▸ Goal of the exercise
An image-free reproduction of the data below is needed: print it exactly.

====

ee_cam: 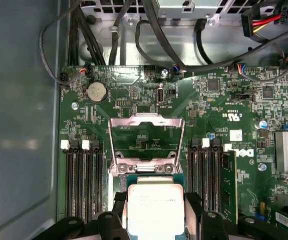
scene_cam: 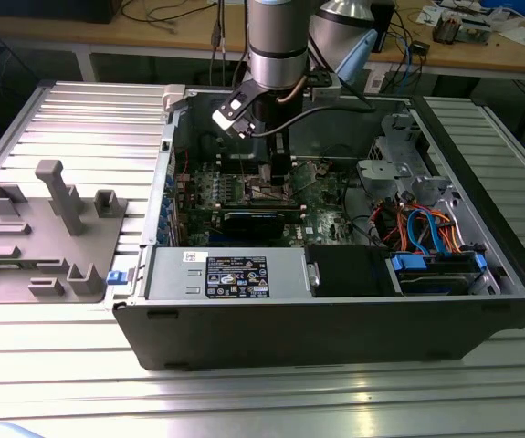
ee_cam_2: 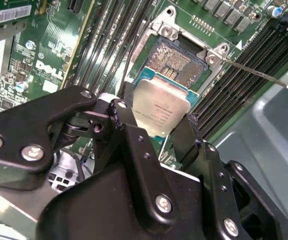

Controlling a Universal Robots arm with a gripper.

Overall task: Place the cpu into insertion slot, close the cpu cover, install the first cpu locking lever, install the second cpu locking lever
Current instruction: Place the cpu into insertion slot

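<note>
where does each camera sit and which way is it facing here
Exterior view: off the arm, above the black computer case, looking down into it; the grey arm and black gripper show.
Second wrist view: on the wrist, looking along the gripper's fingers at the dark square insertion slot.
First wrist view: on the wrist, facing the green circuit board and raised silvery frame cpu cover.
Both wrist views share the silvery-grey square cpu clamped in the gripper.

in the exterior view the grey arm (scene_cam: 278, 41) stands upright, entering from 12 o'clock, with its wrist pointing to 6 o'clock. the black gripper (ee_cam_2: 157, 116) hangs below it, its two fingers (ee_cam_2: 129, 127) pressed on opposite edges of the cpu (ee_cam_2: 161, 105).
</note>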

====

▸ Your response
ee_cam: 
scene_cam: 
ee_cam_2: 

Controlling a Universal Robots arm with a gripper.

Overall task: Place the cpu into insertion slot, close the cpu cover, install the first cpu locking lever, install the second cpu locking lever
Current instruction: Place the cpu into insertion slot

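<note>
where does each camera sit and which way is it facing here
Exterior view: off the arm, above the black computer case, looking down into it; the grey arm and black gripper show.
Second wrist view: on the wrist, looking along the gripper's fingers at the dark square insertion slot.
First wrist view: on the wrist, facing the green circuit board and raised silvery frame cpu cover.
Both wrist views share the silvery-grey square cpu clamped in the gripper.

in the exterior view the grey arm (scene_cam: 278, 41) stands upright, entering from 12 o'clock, with its wrist pointing to 6 o'clock. the black gripper (ee_cam_2: 157, 116) hangs below it, its two fingers (ee_cam_2: 129, 127) pressed on opposite edges of the cpu (ee_cam_2: 161, 105).
</note>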

With this, the answer is finished.